Percorrendo a legislação eleitoral (dos órgãos das autarquias locais, da Assembleia da República, do presidente da República...), repete-se a mesma orientação para os órgãos de Comunicação Social como se o legislador tivesse vergado à tentação de copiar o que já havia feito anteriormente: "dar tratamento jornalístico não discriminatório às diversas candidaturas". Há mesmo articulados que integram estas diretrizes num capítulo dedicado à "propaganda eleitoral", estranhando-se que tamanha confusão de campos não provoque uma indignação musculada da classe jornalística.
Perante esta formulação algo genérica, a Comissão Nacional de Eleições, nas vésperas de cada ato eleitoral, faz saber aos órgãos de Comunicação Social que tipo de trabalho devem fazer, atropelando de forma desajeitada a essência do trabalho jornalístico: a independência. Nas últimas eleições autárquicas, fixou-se que, quando se noticiasse um determinado concelho, dever-se-ia relatar a atividade de todas as candidaturas que aí se apresentavam a sufrágio. Ora, para além desta regra violar o valor-notícia da "relevância", colocava os jornalistas no papel de assessores políticos, provocando frequentemente aquilo que se designam como pseudoacontecimentos: acontecimentos fabricados para a cobertura mediática. Ora, dever-se-á tratar de igual modo o que é diferente?
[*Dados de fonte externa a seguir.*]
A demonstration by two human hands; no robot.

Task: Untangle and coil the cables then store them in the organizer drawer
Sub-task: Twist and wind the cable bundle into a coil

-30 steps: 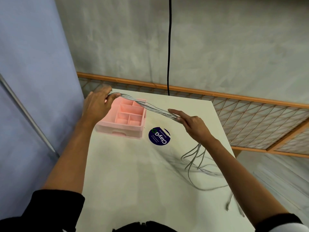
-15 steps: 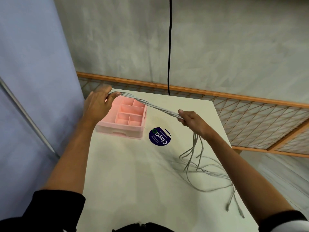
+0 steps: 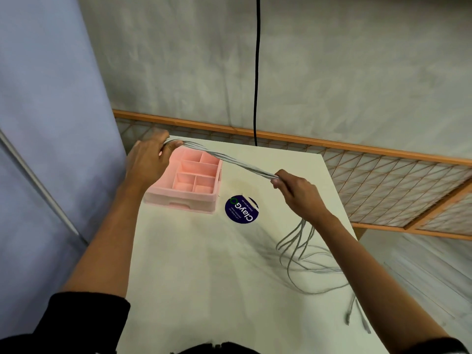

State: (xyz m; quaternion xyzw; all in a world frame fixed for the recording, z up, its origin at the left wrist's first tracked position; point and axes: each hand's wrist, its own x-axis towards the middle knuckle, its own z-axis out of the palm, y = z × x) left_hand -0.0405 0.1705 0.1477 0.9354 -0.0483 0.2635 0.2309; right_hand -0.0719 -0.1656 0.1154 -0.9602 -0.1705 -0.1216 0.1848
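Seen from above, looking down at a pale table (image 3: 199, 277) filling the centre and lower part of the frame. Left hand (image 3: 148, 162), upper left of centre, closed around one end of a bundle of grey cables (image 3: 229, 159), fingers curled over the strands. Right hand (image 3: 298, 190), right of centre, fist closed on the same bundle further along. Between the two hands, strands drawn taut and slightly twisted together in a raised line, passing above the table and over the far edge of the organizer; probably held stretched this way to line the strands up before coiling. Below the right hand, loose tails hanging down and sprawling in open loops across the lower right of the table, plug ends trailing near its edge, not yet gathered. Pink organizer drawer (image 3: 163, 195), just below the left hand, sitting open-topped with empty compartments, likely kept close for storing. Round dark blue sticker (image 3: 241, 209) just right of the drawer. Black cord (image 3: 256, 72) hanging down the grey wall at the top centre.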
A resposta é um inequívoco "não" e seria aconselhável que a Assembleia da República impedisse rapidamente estas arbitrariedades.
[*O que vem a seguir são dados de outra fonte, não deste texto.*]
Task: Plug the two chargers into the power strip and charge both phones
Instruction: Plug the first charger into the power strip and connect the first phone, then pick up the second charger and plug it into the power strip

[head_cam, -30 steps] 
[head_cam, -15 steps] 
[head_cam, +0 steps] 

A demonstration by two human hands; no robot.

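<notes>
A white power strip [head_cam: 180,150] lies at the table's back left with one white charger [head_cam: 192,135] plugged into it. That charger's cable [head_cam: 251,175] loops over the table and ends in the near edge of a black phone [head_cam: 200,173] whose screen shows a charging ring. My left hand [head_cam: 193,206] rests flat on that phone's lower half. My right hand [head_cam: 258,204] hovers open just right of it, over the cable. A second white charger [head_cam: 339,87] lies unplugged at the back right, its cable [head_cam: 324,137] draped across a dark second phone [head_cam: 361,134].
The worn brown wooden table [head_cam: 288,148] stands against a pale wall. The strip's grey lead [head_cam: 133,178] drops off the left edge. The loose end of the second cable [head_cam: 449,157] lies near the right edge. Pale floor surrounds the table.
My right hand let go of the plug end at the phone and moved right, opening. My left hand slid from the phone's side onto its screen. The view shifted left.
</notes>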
Numa lógica reformista, dever-se-ia também terminar com o chamado "dia de reflexão" que proíbe os media de publicar notícias sobre a campanha. Para contornar uma lei sem sentido, o "Expresso", por exemplo, em véspera de eleições, sai para as bancas à sexta-feira. Os seus leitores leem-no ao sábado, mas os responsáveis do semanário poupam-se a aborrecimentos. Os jornais diários dividem-se entre aqueles que noticiam o fecho de campanha de sexta-feira (que corresponde sempre a um momento forte) e aqueles que respeitam algo que merece, no entanto, duras críticas. As rádios e televisões vão enchendo os alinhamentos de outras notícias, mesmo sabendo que quem os segue poderá estar em frente de um segundo ecrã sintonizado em redes sociais que fervilham com comentários políticos. Faz isto algum sentido? Não! Os cidadãos constituem-se como públicos ativos de conteúdos informativos e hoje o caudal de informação multiplica-se em sucessivos sítios, sendo impossível controlar o que se lê ou vê. Quem ignora isto desconhece completamente o modo de funcionamento do ecossistema informativo.
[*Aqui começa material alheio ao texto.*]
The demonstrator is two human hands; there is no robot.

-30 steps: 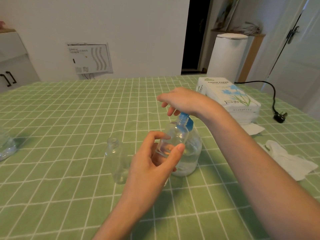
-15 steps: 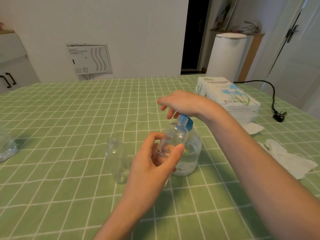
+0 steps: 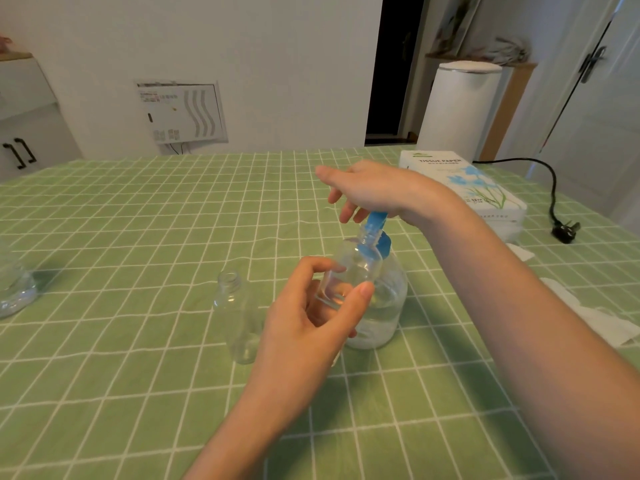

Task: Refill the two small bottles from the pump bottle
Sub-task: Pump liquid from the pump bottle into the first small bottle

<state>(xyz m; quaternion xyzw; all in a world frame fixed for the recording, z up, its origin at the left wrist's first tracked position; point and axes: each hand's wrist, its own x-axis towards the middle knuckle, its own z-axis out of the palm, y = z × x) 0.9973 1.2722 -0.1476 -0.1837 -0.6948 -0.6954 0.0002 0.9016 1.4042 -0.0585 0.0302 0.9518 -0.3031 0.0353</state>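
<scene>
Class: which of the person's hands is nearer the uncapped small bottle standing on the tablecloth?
Left. The left hand is just beside the standing small bottle, gripping the other small bottle; the right hand rests atop the pump bottle, farther right and back.

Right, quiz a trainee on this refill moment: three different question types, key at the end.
1. True or false: the left hand holds the raised small bottle with its mouth at the spout of the pump bottle.
2. The right hand rests on: A) the tissue box, B) the blue pump head, C) the power plug.
3. Fill in: the other small bottle stands on the table with ___ cap on.
Key: 1 true; 2 B; 3 no.
</scene>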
Não esqueçamos também os debates. Por norma, as diferentes candidaturas não abdicam do poder que lhes é dado para estabelecer regras. Ora, a este nível, seria adequado que os media se entendessem entre si e criassem eles próprios o seu modo de funcionamento sem interferência do poder político. Nas últimas eleições presidenciais do Brasil chegou-se a este absurdo: as candidaturas impuseram aos moderadores apenas o controlo do tempo, ficando os candidatos com o poder de fazer perguntas uns aos outros. No meio de um cenário construído para um debate que se pretendia esclarecedor, o jornalista prescindia da essência da sua profissão: fazer perguntas. Por mais tentador que seja o controlo da agenda mediática, a classe política tem de respeitar a independência das redações. Os órgãos de Comunicação Social que promovem um debate devem criar o formato, fixar regras de desenvolvimento e escolher os assuntos em discussão. É isso que se espera de um espaço deste género.
Estarão os diretórios partidários e os deputados preparados para fazer esta reforma? Seria certamente um excelente sinal para acreditarmos num poder político que defende a liberdade de expressão e a autonomia dos media.